I am a relatively new nurse tech on a critical care/long term floor. My RN's have up to 4 pts at a time and I have 10 (supposedly not more than that but I 've had 13!). Some of our pts are on vents, most have multiple issues, peg tubes, various wounds and recovering from surgeries, a couple with brain injuries, and maybe one or two walkie-talkies in for shorter visits. So - intense!

I am struggling with the feeling like no matter how hard I work - and I do work hard, we all do! - I will never have a day that I don't feel like I short changed someone by the time I leave. It is common to walk into a room and not leave for 30-40 minutes depending on what is happening with cleaning someone up, changing positions, doing vitals/accuchecks for everyone can take up to 90 minutes with all the isolation gowns and whatever else has to happen in a room, etc....But some people don't get a decent bath, enough attention for feeding (hurry up!), whatever...

Part of it is chasing down the right gear - we struggle to stay stocked with PPE, trash bags in the cans, linens in the clean linen room even though we are talking to all the right depts about getting those things ordered and in stock.
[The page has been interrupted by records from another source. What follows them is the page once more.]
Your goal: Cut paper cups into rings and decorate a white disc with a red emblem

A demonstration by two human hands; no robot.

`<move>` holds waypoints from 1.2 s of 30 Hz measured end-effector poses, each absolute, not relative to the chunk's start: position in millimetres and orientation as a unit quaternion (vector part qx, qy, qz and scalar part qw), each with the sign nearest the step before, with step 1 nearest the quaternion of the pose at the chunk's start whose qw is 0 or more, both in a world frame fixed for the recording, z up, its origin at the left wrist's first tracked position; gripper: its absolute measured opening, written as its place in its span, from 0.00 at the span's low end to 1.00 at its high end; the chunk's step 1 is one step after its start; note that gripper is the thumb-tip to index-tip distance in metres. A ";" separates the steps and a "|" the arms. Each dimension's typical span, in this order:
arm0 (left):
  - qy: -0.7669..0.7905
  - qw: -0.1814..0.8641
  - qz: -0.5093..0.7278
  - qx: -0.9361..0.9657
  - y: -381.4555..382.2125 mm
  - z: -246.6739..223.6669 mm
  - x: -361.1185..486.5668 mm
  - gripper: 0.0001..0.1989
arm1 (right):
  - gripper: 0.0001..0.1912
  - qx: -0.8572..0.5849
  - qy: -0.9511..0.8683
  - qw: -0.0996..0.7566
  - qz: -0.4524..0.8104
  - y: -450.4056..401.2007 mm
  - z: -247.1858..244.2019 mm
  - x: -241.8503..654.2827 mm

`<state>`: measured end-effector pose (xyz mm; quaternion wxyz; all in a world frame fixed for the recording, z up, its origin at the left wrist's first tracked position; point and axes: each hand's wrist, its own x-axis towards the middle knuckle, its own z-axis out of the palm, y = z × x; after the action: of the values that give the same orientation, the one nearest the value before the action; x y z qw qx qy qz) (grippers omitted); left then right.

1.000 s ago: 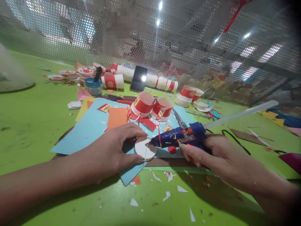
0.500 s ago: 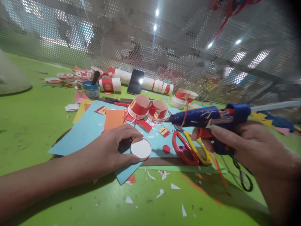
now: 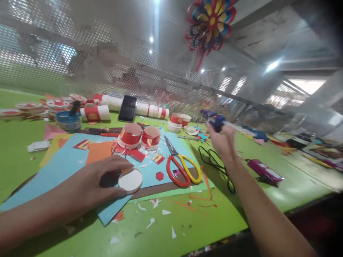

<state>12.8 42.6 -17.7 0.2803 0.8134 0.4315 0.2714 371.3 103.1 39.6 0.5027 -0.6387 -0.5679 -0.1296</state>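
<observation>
Between thumb and fingers, my left hand (image 3: 98, 178) grips the rim of a cut paper-cup base (image 3: 130, 181), its round white face turned up. It is over blue paper (image 3: 77, 169). Out at the far right of the table, my right hand (image 3: 222, 137) is closed around a blue glue gun (image 3: 213, 118), its nozzle pointing away from me. Red-and-yellow-handled scissors (image 3: 178, 164) lie partly open between the hands. Behind my left hand stand two red-and-white cup rings (image 3: 130, 135) (image 3: 150, 137). A small red paper hexagon (image 3: 159, 176) lies near the cup base.
A phone (image 3: 128, 108) leans on a row of stacked paper cups (image 3: 150, 109). A blue jar (image 3: 68, 121) stands at left. Right of the scissors are a black cable (image 3: 214, 162) and a purple packet (image 3: 264, 172). Paper scraps (image 3: 166, 212) litter the green table (image 3: 209, 221).
My right hand has carried the glue gun from above the scissors toward the far right of the table. The view has swung right. My left hand still grips the cup base.
</observation>
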 end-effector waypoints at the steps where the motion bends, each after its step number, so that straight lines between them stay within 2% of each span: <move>1: 0.430 0.276 0.273 0.815 43.4 -17.3 12.2 0.18 | 0.15 -0.655 -0.580 0.467 -0.129 106.5 34.9 373.3; 4: 0.425 0.268 0.281 0.818 43.7 -15.0 10.7 0.18 | 0.10 -0.675 -0.633 0.362 -0.113 111.0 21.7 369.8; 8: 0.409 0.277 0.266 0.828 40.3 -11.4 11.4 0.19 | 0.10 -0.682 -0.675 0.262 -0.107 114.4 9.9 365.0; 13: 0.435 0.267 0.301 0.806 36.8 -11.2 16.0 0.20 | 0.15 -0.698 -0.686 0.168 -0.117 128.6 -1.2 375.6; 18: 0.451 0.250 0.281 0.810 35.1 -10.6 21.5 0.23 | 0.16 -0.700 -0.697 0.109 -0.111 138.7 -9.7 393.4; 28: 0.450 0.184 0.264 0.833 34.5 -14.8 28.5 0.17 | 0.14 -0.697 -0.707 0.088 -0.079 140.3 -5.3 405.7; 31: 0.443 0.203 0.279 0.828 35.1 -15.2 27.0 0.17 | 0.13 -0.696 -0.700 0.132 -0.087 135.0 3.3 403.3; 36: 0.421 0.237 0.299 0.823 38.1 -17.6 22.2 0.20 | 0.11 -0.690 -0.661 0.272 -0.115 123.6 18.2 382.9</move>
<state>22.2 38.1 -17.6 0.2375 0.8228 0.4206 0.2994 382.9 123.6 18.2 0.2718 -0.6899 -0.6610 -0.1153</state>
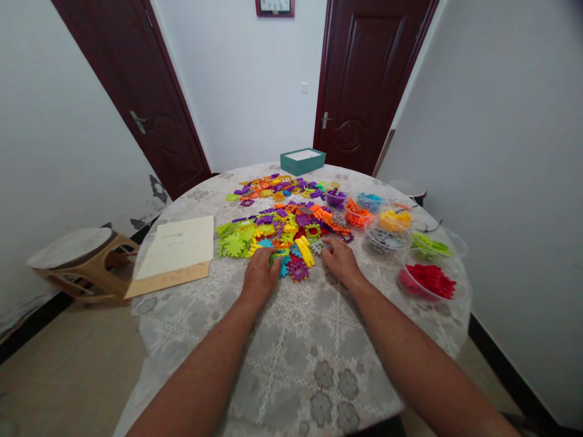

It takes extra time our of every day!

Now my nurses don't complain - they are awesome and they realize I've got 10+ pts to their 4 and they know I am working my tail off and am a good tech- but I know they are working just as hard as I am all day and we often work together on a task. Like me they are often charting at the end of the day and staying beyond their 12 hour shift.

I have been seriously considering nursing school, but sometimes I wonder if I will ever adjust to this feeling like I just can't get it all done and walk out feeling a little defeated instead of proud of how well I cared for my pts all day.

If you have ever felt like this I would love to know how you dealt with it.

Thanks a bunch,

g:crying2:

Specializes in EMS, ER, GI, PCU/Telemetry.

unfortunately alot of people feel this way.

with the way staffing is done in health care today, there is only so much you can do in 12 hours. you can give your very best and still not get everything you want to accomplished--there is always one patient i feel like i didn't pay enough attention to or always one thing i wish i could have gotten done before shift change.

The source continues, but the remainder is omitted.